The problem is that the state cannot build such utilities or quickly build a high volume site that has to go through all the regulations on all ends - provider and user - because anything and everything is required to be far more secure.

Of course it does not help that state agencies dealing with health and human services have not received much funding for IT support or equipment in over a decade - talking serious crunch when XP boxes had to be taken out and most people having 32 bit Win 7 machines made in 2008-2010 with no mic inputs on their desks.

Why so many database commits (aka fields) before reserving a slot? Other than basic qualifications questions why are we asking for this information upfront? Reserve the time THEN ask for it. And it solves not just the Personally identifiable information (PII) issue but a performance issue.

I am WAY more concerned with having to create a separate Walgreens account for each individual that needs a vaccine. And Walgreens selling that marketing information.

But from a strict definition point of view? This is not PII. It gets into a fuzzy area that most companies restrict the combo but are not required to...

So they open eligibility up to a million people, for a website where if you successfully sign up, you won't die?

And they were surprised by demand?



Maybe he should help push the government's appointment scheduling software out of the snow with his talents.

has always sucked. This is nothing new. The fact that random individuals have to show the state how things could and should be done on a website will hopefully open the state's eyes at how bad its website is.


This bot will help technically minded, in-the-know people with smartphones scoop up all the early slots, wherever they are - exacerbating existing problems with poorer people getting shut out of their neighborhood sights.


Since I'm technically savvy and my mom is older, I'm using this to help her get an appointment. So far, no luck. The appointments are disappearing after I hit send on the text to my mom. Hunger Games people! The odds aren't in our favor.

I know this and have been actively reaching out to those who DO not know this since January. I call, I email and to date made sure the elders in my life are taken care of. These are not relatives I am helping.

I am also reaching back to my city high school classmates asking if THEIR parents are OK. Are their former neighbors OK?

Finally, I am reaching out to folks saying do you have high risk friends that need help? Have them contact me.

I encourage other people to do the same.

So can I assume there are job requisitions open in the State's IT groups or will these issues resolve themselves (and at the expense of some other projects)?

A coworker just pointed out to me "Cambridge software wizard" vs. "mom on maternity leave" and yeah.


Yes, she's also a software wizard. And she deserves full credit for that (although, in fact, I know she's a software wizard who works at Athenahealth because all the stories I read about her mentioned what she does when not on maternity leave).


the only problem i have with athena healthcare is that they send us hipaa e.d.i.-837 files in winzip format instead of in tarballs.
(i have nothing of value to add to this argument, i just wanted to sound smart.)

If only Twitter's SMS feature still worked.
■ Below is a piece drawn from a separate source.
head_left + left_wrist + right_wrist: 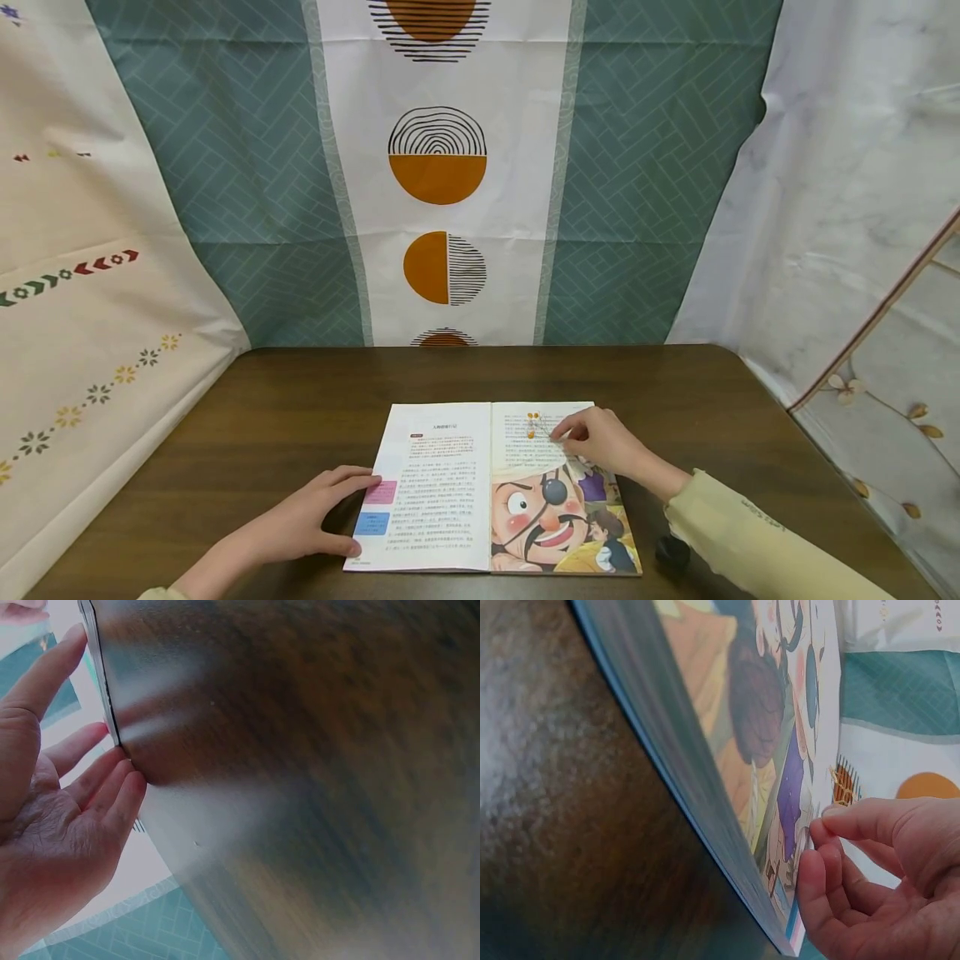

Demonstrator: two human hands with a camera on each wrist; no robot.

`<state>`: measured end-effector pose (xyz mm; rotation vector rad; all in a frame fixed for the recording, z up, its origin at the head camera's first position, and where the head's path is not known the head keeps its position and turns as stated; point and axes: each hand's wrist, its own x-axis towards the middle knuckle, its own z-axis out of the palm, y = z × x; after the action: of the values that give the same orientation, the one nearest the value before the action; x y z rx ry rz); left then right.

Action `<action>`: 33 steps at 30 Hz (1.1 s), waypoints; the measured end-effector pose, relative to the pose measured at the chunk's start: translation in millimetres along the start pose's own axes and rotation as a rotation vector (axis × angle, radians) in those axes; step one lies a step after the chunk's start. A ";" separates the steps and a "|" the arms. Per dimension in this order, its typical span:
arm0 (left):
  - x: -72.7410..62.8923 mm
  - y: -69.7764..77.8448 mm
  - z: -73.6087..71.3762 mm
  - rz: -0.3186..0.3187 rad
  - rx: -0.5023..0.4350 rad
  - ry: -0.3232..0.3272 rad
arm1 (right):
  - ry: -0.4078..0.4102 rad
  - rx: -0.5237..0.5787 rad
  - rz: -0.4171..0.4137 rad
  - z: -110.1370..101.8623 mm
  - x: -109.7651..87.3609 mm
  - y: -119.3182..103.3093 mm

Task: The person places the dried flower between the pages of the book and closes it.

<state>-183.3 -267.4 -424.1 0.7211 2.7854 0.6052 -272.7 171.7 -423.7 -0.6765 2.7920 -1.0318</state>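
An open book [442,500] lies on the table, with text on its left page and a cartoon pirate face [536,521] on the lower right page. My right hand [600,437] is over the upper part of the right page. Between thumb and forefinger it pinches the thin stem of a small sprig with orange-yellow heads [533,425]. Part of the sprig also shows beyond the fingertips in the right wrist view. My left hand [300,521] rests at the book's left edge, fingers spread and relaxed, thumb by the lower corner.
The dark brown wooden table [300,417] extends around the book. A small black object [672,552] sits under the right sleeve [750,533]. Patterned cloth [442,83] hangs behind the table, with pale cloths at both sides.
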 end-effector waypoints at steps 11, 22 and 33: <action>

The whole cover up about their CEO being hacked and they still haven't restored SMS and completely ignore questions about it.
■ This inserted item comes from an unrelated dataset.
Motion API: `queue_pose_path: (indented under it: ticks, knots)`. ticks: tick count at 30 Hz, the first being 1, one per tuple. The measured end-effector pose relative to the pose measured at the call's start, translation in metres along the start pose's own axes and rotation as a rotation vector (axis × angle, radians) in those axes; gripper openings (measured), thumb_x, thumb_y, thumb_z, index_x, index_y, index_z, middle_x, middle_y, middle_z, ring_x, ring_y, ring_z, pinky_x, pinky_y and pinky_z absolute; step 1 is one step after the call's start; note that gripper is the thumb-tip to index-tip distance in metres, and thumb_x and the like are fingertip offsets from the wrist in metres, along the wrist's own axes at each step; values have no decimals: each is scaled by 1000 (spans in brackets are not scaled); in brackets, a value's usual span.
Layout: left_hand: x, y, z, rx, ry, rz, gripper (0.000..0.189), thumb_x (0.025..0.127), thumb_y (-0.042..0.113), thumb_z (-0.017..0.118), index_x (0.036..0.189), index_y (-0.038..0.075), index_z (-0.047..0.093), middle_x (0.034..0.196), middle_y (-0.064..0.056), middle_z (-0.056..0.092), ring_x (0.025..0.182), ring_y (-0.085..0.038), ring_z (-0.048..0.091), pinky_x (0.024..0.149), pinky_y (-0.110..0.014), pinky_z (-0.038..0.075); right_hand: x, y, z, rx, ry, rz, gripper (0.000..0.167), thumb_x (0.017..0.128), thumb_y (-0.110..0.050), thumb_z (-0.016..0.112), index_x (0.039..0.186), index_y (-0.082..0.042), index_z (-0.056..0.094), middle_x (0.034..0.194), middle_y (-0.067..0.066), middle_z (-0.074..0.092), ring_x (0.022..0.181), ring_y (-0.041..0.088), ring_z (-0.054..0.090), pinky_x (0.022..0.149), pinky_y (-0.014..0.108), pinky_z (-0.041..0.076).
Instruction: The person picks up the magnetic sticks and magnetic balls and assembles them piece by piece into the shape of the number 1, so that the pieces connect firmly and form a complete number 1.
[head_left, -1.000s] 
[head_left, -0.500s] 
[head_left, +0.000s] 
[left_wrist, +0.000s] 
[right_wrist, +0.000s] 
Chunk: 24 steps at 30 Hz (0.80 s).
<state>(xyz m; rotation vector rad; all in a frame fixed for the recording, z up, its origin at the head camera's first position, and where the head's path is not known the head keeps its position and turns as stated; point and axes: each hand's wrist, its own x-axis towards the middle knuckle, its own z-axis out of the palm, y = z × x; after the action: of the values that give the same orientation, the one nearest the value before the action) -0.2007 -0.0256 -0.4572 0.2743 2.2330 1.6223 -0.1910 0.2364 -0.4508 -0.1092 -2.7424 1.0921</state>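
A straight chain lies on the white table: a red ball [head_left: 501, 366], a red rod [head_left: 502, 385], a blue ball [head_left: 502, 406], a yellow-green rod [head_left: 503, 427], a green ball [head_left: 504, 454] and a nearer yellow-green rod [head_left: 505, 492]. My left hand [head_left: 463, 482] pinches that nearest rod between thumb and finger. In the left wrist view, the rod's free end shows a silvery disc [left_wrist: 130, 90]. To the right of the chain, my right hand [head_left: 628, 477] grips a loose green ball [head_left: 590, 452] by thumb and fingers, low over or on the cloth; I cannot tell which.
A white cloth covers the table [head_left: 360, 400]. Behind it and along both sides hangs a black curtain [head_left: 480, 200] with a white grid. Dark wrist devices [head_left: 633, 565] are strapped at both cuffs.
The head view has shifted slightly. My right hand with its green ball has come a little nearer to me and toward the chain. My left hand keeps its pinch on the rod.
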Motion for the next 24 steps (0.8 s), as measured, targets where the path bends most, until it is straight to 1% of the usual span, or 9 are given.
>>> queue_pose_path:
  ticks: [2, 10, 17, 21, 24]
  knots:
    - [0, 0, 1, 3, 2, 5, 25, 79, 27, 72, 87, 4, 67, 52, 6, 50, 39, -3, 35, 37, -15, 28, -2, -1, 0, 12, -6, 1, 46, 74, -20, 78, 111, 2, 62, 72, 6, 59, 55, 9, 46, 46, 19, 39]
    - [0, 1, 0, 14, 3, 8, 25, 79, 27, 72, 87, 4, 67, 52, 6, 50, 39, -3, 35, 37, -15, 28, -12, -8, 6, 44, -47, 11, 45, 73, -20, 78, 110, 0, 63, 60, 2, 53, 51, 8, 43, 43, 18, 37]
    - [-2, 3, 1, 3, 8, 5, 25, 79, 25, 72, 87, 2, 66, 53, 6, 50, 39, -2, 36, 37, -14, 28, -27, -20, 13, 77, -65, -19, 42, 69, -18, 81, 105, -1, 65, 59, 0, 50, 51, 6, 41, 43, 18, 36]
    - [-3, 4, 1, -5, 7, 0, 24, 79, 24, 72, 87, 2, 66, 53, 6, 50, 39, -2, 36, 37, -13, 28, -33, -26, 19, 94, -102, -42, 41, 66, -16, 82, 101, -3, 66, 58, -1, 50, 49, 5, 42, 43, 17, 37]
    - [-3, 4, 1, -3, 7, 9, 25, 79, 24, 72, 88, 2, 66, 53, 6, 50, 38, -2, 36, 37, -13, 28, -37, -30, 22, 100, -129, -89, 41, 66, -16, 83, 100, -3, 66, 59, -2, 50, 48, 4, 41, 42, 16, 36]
I check my phone regularly, but not twitter, and being able to get this on the SMS would be a lot more helpful.

By the time you got the text and responded to it, the appointments would be gone.

Last week's shipment has arrived in MA, days late, but it is here.

Vaccine is being distributed to sites today and tomorrow. Meaning: more available appointments should start popping up.

Watch for openings to appear during the weekend. Still may be too much of an e-scrum to book them, but progress nonetheless.

I knew it was going to be a disaster based on how poorly the Commonweath’s revenue generating DPL site is. And the Masstax connect site isn’t much better. I agree with Adam. It is embarrassing at best to have numerous tech failures for a state that bills itself as tech savvy/friendly.